Reuters

A powerful indictment of the 1999 Chechen war by The Artist director Michel Hazanavicius was booed and cheered at Cannes yesterday while France’s Jean-Luc Godard ventured into 3D for his latest festival entry at the age of 83.

Hazanavicius’s The Search and Godard’s Adieu au Langage (Goodbye to Language) are two of the films by French directors competing in the world’s largest cinema showcase for the prestigious Palme d’Or prize, to be awarded on Saturday.

Fans of The Artist, an uplifting Hollywood fairy tale, will be in for a visceral shock with Hazanavicius’s latest.

“Welcome to this big s@#t-hole – Chechnya” are the movie’s opening words, uttered by a Russian soldier videotaping scenes of burnt-out buildings, dead livestock and, later, the murder of villagers in a war seen by some as Russia’s Vietnam.

Chechnya fought a separatist war in 1994-96 briefly shaking off Russian rule, but lost the second in 1999-2000 when Russia’s then-prime minister, Vladimir Putin, re-established control over the region.

Hazanavicius cuts between two story lines to portray the war and the lives torn apart by it.

In the main one, nine-year-old Hadji – played by Abdul-Khalim Mamatsuiev – flees his destroyed, abandoned village, his baby brother in tow, after his parents are killed by Russian soldiers.

He is discovered outside a refugee centre by Carole (Berenice Bejo), a European Union human rights worker documenting abuses and struggling to galvanise public outrage to spur a strong response to the war from the West.

In the second strand, 19-year-old Kolia (Maxim Emelianov) is arrested for smoking pot and forced into the Russian army.

He is seen going through a stomach-turning training process designed to prepare him psychologically to see Chechens as “terrorists”.

When he reaches the front, he loses no time in killing his first two “terrorists” – an old man and a boy.

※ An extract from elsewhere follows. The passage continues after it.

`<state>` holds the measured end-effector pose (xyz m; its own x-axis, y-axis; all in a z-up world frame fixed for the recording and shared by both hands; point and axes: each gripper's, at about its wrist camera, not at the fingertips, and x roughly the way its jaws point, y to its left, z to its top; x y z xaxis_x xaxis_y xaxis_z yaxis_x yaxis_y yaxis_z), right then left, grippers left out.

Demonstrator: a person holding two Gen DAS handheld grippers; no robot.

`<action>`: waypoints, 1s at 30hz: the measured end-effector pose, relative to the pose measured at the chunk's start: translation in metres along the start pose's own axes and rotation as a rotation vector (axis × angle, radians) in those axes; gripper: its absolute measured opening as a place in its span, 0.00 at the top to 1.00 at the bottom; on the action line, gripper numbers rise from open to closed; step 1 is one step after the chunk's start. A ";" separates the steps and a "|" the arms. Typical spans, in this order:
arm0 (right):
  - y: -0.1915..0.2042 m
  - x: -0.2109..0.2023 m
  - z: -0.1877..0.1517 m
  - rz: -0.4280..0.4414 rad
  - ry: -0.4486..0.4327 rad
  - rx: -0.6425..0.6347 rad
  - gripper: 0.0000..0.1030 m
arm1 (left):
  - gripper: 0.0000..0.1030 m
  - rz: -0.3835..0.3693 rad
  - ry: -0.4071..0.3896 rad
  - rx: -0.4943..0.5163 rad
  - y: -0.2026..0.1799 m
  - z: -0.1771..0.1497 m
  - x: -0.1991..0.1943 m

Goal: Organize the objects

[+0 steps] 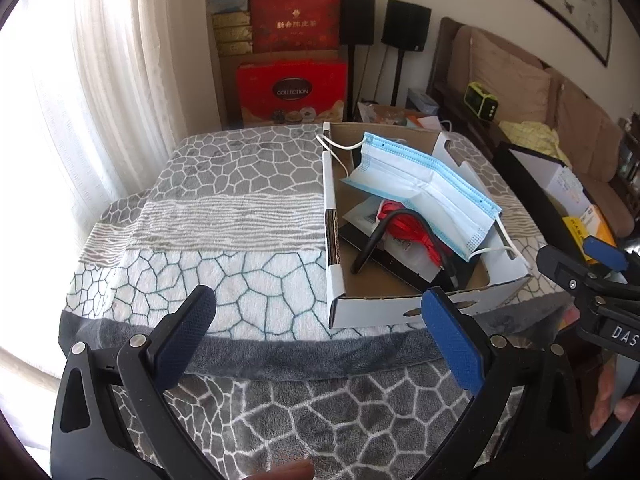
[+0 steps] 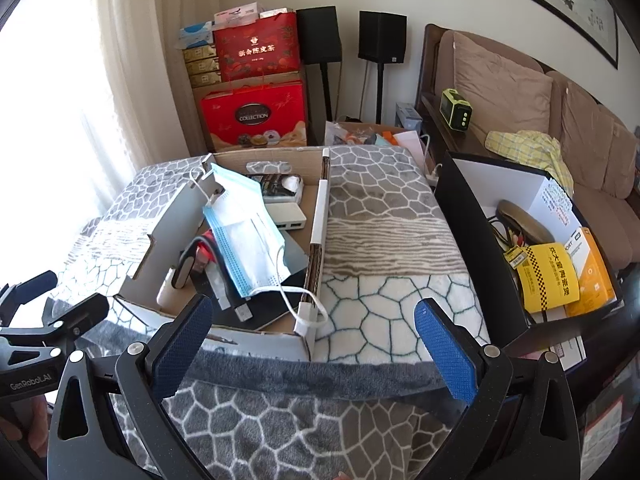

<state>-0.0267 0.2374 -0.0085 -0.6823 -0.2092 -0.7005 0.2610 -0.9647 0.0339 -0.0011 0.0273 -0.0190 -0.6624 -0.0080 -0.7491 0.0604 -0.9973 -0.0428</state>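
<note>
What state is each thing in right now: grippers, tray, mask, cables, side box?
Left gripper: open, empty, short of the tray.
Right gripper: open, empty, at the tray's near edge.
Cardboard tray: open-topped, on the blanket, filled with items.
Face mask: unfolded, draped over the other items, one ear loop hanging over the tray wall.
Red cable: coiled, partly under the mask.
Black box: open, holding packets.

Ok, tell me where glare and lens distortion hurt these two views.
Left wrist view: the curtained window blows out to white along the left edge, and the cardboard tray bows with the fisheye. Right wrist view: the same window washes out the left side, while the face mask stays sharp.
</note>
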 end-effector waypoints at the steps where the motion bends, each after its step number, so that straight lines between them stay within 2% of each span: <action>1: 0.001 -0.001 -0.001 -0.004 -0.004 -0.004 0.01 | 0.00 -0.005 -0.001 -0.002 0.000 -0.001 0.000; 10: 0.001 -0.008 -0.004 -0.029 -0.030 0.002 0.01 | 0.00 0.007 -0.023 -0.017 0.004 0.000 -0.006; 30: -0.004 -0.004 -0.006 -0.029 -0.013 0.020 0.01 | 0.00 0.022 -0.024 -0.025 0.005 -0.003 -0.003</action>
<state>-0.0212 0.2428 -0.0103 -0.6980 -0.1826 -0.6924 0.2273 -0.9734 0.0275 0.0038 0.0225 -0.0186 -0.6785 -0.0319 -0.7339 0.0939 -0.9946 -0.0436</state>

“I think everyone knows the Russian army massacred hordes of people in Chechnya. It’s a historical fact,” Hazanavicius told journalists and critics at a press conference.

“The film is a political one but I’ve tried to ensure it doesn’t take sides, ultimately,” said the director, adding that his interest was in showing “human beings subjected to war”.

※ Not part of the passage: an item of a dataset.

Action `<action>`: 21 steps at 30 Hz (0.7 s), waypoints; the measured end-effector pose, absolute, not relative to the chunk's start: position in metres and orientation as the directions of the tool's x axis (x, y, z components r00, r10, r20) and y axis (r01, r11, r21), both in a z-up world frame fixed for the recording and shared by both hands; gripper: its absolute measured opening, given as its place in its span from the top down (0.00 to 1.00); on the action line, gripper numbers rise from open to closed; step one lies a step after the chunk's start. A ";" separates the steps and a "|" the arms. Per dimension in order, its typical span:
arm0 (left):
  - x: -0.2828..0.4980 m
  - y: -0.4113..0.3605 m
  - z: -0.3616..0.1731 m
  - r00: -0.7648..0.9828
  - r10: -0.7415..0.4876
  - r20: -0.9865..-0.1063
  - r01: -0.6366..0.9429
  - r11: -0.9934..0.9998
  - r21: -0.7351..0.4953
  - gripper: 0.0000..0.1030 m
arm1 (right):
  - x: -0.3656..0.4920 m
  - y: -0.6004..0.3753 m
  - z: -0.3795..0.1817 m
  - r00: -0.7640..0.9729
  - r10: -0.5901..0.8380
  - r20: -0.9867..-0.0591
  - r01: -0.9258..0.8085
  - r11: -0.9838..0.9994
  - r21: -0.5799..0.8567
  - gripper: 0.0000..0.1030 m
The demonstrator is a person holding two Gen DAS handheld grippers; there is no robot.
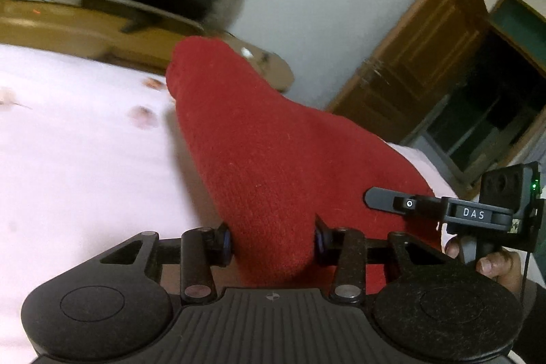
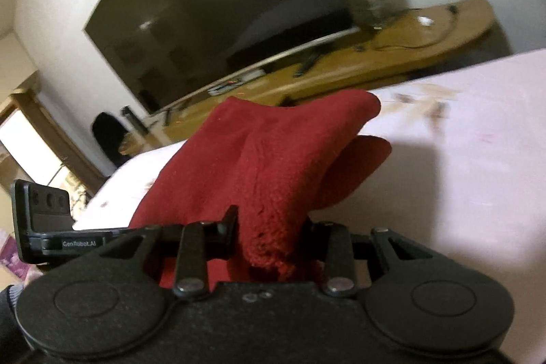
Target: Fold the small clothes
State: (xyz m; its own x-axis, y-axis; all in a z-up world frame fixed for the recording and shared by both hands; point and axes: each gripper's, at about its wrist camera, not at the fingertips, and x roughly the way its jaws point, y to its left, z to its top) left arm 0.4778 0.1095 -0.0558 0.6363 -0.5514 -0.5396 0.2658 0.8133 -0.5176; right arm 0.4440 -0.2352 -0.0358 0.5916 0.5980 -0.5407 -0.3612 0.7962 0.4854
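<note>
Red knit garment (image 1: pixel 259 159) is being gripped at its near edge by both tools: the left gripper (image 1: pixel 271 243) is clenching a thick bunch between its fingers (image 1: pixel 223 243), and the right gripper (image 2: pixel 269 234) is pinching a frayed hem. Raised at the near end, it is draping toward the pink bed (image 1: pixel 68 159). Both hands should be travelling level and together, keeping the edge taut. Its long axis is running away from the cameras, toward the television (image 2: pixel 211 23).
</note>
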 end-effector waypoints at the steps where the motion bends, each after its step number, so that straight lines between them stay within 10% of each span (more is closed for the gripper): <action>1: 0.470 0.126 -0.051 0.648 -0.535 -0.542 0.253 0.822 -0.510 0.59 | 0.445 -0.222 -0.034 0.584 0.612 -0.533 -0.376 0.786 0.491 0.69; 13: 0.380 0.320 -0.084 0.670 -0.360 -0.649 -0.008 0.871 -0.492 0.59 | 0.457 -0.020 -0.077 0.371 0.766 -0.525 -0.485 0.642 0.594 0.68; 21: 0.338 0.344 -0.099 0.713 -0.289 -0.639 -0.086 0.869 -0.488 0.36 | 0.451 -0.011 -0.113 0.363 0.716 -0.596 -0.347 0.697 0.627 0.51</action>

“I’ve tried to focus on the human angle because that’s what interests me.”

While the movie finds its emotional centre in Hadji, the screenplay stumbles with its heavy-handed reproach of the West’s hands-off approach to the war, expressed by Carole in lines such as: “I’m sick of your indifference while people are dying.”

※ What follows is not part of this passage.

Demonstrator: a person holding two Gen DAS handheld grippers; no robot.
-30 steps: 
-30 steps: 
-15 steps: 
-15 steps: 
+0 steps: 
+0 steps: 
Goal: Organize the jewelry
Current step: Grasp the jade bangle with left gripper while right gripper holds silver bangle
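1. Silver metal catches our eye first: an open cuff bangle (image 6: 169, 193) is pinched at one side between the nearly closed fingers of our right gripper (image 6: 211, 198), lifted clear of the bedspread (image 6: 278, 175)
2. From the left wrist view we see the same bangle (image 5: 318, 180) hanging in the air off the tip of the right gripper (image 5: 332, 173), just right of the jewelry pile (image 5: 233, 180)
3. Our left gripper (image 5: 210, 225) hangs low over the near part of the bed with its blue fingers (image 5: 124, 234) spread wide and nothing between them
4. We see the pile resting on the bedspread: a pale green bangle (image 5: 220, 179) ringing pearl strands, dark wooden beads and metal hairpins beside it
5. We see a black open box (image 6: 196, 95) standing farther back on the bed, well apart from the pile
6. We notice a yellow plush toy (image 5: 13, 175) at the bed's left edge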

“Bejo’s considerable talent is squandered by treacly dialogue,” IndieWire wrote. The Guardian cited “sincerity and commitment, and an earnest rejection of the horror of war” but criticised “sentimentality is at its core”.

Returning to Cannes is the acclaimed pioneer of the French New Wave, Godard, who has made almost 40 films.

The enigmatic synopsis of his 3D film involved a married woman and a single man, and a dog that weaves in and out of their lives.

Godard’s Breathless broke with the established conventions of French cinema in 1960 and helped kickstart a new way of filmmaking, complete with handheld camera work, jump cuts and existential dialogue.

The director participated in one of Cannes’s most dramatic moments during the 1968 citizen uprisings throughout France.

A sit-in at the main theatre building by protesters including fellow directors Louis Malle and Francois Truffaut resulted in the festival being cancelled.

While the festival, now in its 67th year, seeks to give a voice to directors old and new, some critics, including Scotland’s Richard Mowe, feel there hasn’t been enough variety.

“There are far too many familiar names who seem to be in there for no good reason than they are familiar names and have been to the festival many times before, not necessarily on merit,” Mowe, a juror for Director’s Week, told Reuters. “Thank God for the other sections in the festival which do get new blood.”